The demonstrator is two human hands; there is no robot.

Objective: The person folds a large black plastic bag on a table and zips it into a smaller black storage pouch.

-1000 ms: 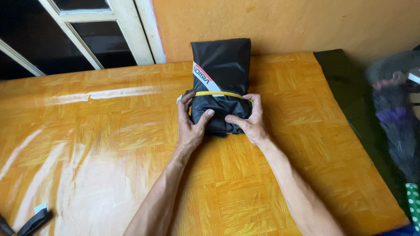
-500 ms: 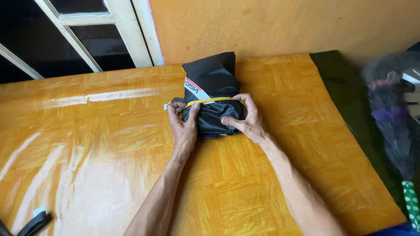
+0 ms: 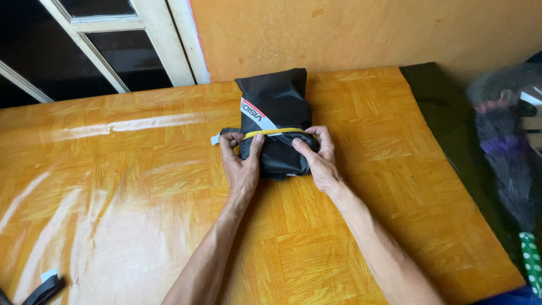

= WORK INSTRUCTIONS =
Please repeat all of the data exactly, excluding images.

= EXERCISE SOLUTION =
The demonstrator is two human hands; there is no robot.

Objective: The person folds a large black plastic bag on a table and zips it into a smaller black storage pouch.

-1000 ms: 
-500 ms: 
+0 ms: 

Besides this answer, nothing more is needed.